Probability distributed time delays: integrating spatial effects into temporal models
1 Department of Biosystems Science and Engineering, Swiss Federal Institute of Technology (ETH) Zurich, Mattenstrasse 26, CH-4058 Basel, Switzerland
2 Swiss Institute of Bioinformatics, ETH Zurich, CH-8092 Zurich, Switzerland
3 COMLAB, University of Oxford, OX1 3QD, UK
4 Institute for Molecular Biology, The University of Queensland, Brisbane, QLD 4072, Australia
Citation and License
BMC Systems Biology 2010, 4:19 doi:10.1186/1752-0509-4-19Published: 4 March 2010
In order to provide insights into the complex biochemical processes inside a cell, modelling approaches must find a balance between achieving an adequate representation of the physical phenomena and keeping the associated computational cost within reasonable limits. This issue is particularly stressed when spatial inhomogeneities have a significant effect on system's behaviour. In such cases, a spatially-resolved stochastic method can better portray the biological reality, but the corresponding computer simulations can in turn be prohibitively expensive.
We present a method that incorporates spatial information by means of tailored, probability distributed time-delays. These distributions can be directly obtained by single in silico or a suitable set of in vitro experiments and are subsequently fed into a delay stochastic simulation algorithm (DSSA), achieving a good compromise between computational costs and a much more accurate representation of spatial processes such as molecular diffusion and translocation between cell compartments. Additionally, we present a novel alternative approach based on delay differential equations (DDE) that can be used in scenarios of high molecular concentrations and low noise propagation.

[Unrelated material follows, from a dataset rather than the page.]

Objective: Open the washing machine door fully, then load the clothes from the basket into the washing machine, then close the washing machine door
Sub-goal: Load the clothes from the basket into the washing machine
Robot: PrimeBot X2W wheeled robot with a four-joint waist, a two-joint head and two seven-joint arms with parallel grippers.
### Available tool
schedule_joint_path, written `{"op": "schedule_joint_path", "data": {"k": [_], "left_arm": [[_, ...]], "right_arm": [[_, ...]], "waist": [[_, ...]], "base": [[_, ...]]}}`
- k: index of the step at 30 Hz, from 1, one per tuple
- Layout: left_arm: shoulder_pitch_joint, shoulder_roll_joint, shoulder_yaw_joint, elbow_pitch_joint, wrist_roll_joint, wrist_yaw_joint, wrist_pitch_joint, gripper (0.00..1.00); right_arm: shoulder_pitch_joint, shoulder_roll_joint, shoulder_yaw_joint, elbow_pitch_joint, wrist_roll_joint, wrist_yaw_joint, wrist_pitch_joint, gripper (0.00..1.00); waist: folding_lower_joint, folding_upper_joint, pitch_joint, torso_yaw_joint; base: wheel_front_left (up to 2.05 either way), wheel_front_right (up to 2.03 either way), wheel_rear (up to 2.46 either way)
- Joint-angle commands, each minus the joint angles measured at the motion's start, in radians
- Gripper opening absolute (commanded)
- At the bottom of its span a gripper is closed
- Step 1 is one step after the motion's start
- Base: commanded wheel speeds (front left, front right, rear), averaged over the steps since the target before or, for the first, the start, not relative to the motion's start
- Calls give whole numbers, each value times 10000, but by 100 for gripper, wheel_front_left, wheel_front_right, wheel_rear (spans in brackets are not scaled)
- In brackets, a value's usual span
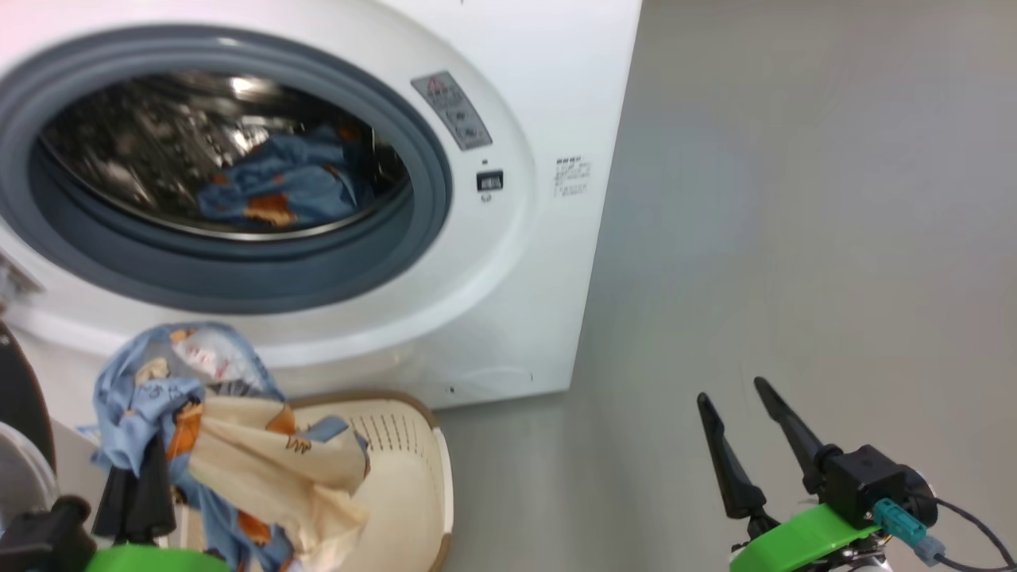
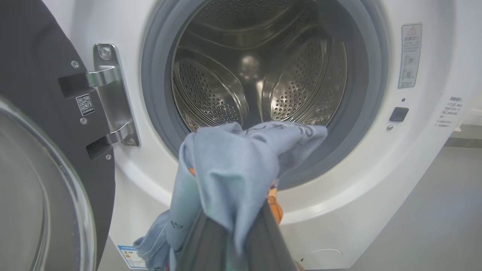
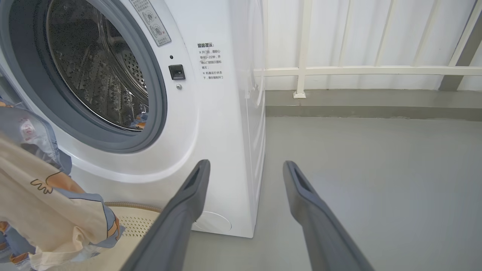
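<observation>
The washing machine (image 1: 524,262) stands with its round opening uncovered. The washing machine door (image 2: 34,124) is swung open to the left on its hinge. One of the clothes (image 1: 278,187), light blue with orange figures, lies in the steel drum (image 2: 260,75). My left gripper (image 1: 139,477) is shut on another light-blue and cream garment (image 1: 238,445), which hangs above the basket (image 1: 421,469) in front of the machine. In the left wrist view that garment (image 2: 233,165) drapes over the fingers, level with the gasket's lower edge. My right gripper (image 1: 732,391) stands open over the floor to the right, holding nothing.
Grey floor (image 1: 794,238) stretches to the right of the machine. A white railing (image 3: 357,70) and a low kerb run behind it. The door's hinge bracket (image 2: 113,94) sits left of the opening.
</observation>
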Motion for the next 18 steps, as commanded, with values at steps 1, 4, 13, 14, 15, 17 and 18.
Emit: {"op": "schedule_joint_path", "data": {"k": [1,4,13,14,15,17,18], "left_arm": [[98,81,487,-504,177,65,-66,0],[324,25,551,-705,290,70,-66,0],[1286,-85,627,-1350,1029,279,-66,0],[1355,-102,624,-1382,1050,288,-66,0],[1412,-118,616,-1412,1070,296,-66,0],[1502,-148,586,-1455,1128,327,-66,0],[1534,-162,569,-1470,1150,344,-66,0]], "right_arm": [[86,-28,290,-231,-73,14,-118,100],[157,-49,320,-244,-79,14,-118,100],[312,-183,335,-406,-88,14,-118,100],[336,-184,312,-425,-90,14,-115,100],[354,-186,287,-444,-91,14,-109,100],[383,-185,241,-473,-94,14,-102,100],[393,-184,225,-487,-97,14,-98,100]], "waist": [[0,0,-781,7],[0,0,-969,-2],[0,0,-1317,55],[0,0,-1334,71],[0,0,-1344,86],[0,0,-1368,111],[0,0,-1376,121]], "base": [[0,0,0],[0,0,0],[0,0,0],[0,0,0],[0,0,0],[0,0,0],[0,0,0]]}}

Our proposed methodologies accurately capture and incorporate certain spatial processes into temporal stochastic and deterministic simulations, increasing their accuracy at low computational costs. This is of particular importance given that time spans of cellular processes are generally larger (possibly by several orders of magnitude) than those achievable by current spatially-resolved stochastic simulators. Hence, our methodology allows users to explore cellular scenarios under the effects of diffusion and stochasticity in time spans that were, until now, simply unfeasible. Our methodologies are supported by theoretical considerations on the different modelling regimes, i.e. spatial vs. delay-temporal, as indicated by the corresponding Master Equations and presented elsewhere.